# YOUR TASK
Below are entries; copy exactly the lines from the one with "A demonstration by" through the one with "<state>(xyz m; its", both included, and leave out the rest.

****************

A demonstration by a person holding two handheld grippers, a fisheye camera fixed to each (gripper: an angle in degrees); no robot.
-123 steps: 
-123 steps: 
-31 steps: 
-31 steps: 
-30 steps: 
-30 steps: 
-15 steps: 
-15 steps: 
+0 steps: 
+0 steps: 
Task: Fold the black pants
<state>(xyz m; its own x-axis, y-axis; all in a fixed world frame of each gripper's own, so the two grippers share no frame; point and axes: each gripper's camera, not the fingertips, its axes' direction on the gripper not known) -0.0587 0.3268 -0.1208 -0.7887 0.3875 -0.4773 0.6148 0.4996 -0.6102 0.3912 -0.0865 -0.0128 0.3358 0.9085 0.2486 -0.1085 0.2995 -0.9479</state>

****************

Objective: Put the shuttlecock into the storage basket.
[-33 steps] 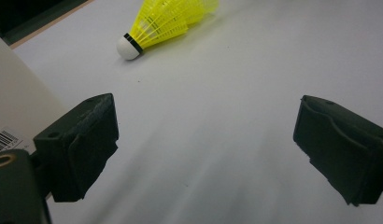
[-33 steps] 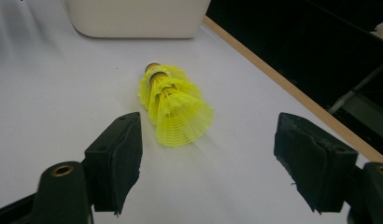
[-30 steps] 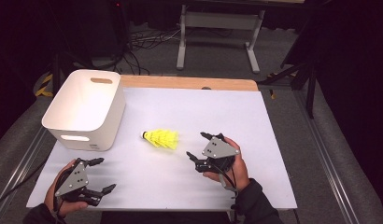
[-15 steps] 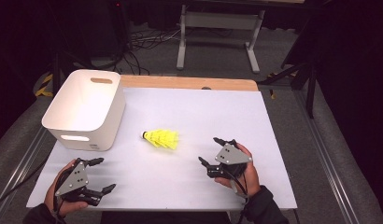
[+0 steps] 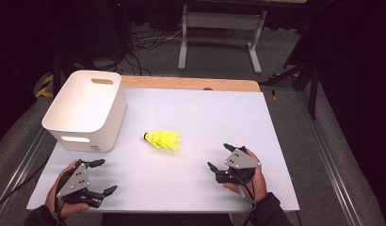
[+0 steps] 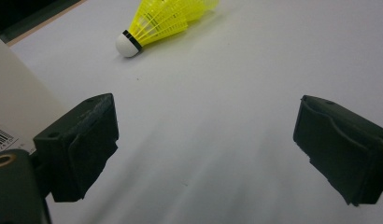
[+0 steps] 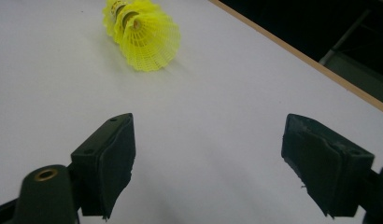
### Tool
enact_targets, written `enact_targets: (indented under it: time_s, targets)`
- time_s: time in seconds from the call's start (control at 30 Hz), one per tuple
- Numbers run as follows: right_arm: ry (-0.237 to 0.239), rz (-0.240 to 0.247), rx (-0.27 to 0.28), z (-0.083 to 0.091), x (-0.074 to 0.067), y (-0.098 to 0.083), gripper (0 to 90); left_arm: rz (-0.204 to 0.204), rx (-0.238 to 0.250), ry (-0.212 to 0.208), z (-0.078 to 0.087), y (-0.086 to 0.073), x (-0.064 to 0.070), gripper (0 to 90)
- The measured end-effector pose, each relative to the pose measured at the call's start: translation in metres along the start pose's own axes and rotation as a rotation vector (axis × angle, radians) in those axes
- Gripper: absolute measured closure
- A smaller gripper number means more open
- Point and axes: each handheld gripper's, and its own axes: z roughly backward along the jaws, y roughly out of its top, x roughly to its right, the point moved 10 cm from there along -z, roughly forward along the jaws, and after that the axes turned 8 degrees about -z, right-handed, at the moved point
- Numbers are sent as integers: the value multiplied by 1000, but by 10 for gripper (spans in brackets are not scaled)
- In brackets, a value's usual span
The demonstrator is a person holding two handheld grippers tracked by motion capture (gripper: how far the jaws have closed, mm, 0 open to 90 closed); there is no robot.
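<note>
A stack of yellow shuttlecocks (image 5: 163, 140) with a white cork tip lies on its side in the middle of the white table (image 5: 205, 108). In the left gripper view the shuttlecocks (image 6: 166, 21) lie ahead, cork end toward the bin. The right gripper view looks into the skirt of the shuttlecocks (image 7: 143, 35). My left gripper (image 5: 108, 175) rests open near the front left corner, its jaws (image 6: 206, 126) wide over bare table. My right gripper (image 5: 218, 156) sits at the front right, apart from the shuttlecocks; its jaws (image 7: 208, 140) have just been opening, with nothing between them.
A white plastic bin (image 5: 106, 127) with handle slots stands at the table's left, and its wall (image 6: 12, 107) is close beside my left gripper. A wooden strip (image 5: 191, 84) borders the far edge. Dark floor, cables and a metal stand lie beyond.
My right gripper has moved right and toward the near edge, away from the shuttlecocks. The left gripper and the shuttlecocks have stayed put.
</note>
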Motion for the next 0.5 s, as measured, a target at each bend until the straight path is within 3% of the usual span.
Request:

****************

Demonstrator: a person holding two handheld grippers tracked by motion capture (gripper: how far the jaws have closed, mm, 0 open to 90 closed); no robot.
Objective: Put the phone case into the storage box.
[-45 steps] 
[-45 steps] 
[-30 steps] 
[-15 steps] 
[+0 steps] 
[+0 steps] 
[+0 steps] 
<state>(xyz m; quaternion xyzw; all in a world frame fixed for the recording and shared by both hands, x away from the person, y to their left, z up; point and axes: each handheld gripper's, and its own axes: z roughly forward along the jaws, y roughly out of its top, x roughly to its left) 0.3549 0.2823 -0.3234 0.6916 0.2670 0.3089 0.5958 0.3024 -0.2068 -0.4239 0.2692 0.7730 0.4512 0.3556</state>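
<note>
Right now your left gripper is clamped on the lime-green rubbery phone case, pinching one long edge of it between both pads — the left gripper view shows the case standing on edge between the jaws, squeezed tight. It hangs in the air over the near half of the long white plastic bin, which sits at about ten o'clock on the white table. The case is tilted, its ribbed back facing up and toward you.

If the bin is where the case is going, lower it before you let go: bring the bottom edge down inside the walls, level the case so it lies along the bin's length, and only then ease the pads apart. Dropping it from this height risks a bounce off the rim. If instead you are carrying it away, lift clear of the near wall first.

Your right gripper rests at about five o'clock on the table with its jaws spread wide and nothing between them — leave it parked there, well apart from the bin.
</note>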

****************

# ANSWER TO THIS PROBLEM
A demonstration by a person holding two handheld grippers, a fisheye camera fixed to each (gripper: an angle in degrees); no robot.
-123 steps: 
-123 steps: 
-31 steps: 
-31 steps: 
-30 steps: 
-30 steps: 
-15 steps: 
-15 steps: 
+0 steps: 
+0 steps: 
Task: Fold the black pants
<state>(xyz m; its own x-axis, y-axis; all in a fixed world frame of each gripper's own, so the two grippers share no frame; point and axes: each gripper's camera, not the fingertips, its axes' direction on the gripper not known) -0.0587 0.3268 -0.1208 -0.7887 0.3875 -0.4773 0.6148 0.4996 -0.6102 0.3912 -0.0865 -0.0128 0.3358 0.9085 0.2486 -0.1085 0.2995 -0.9479</state>

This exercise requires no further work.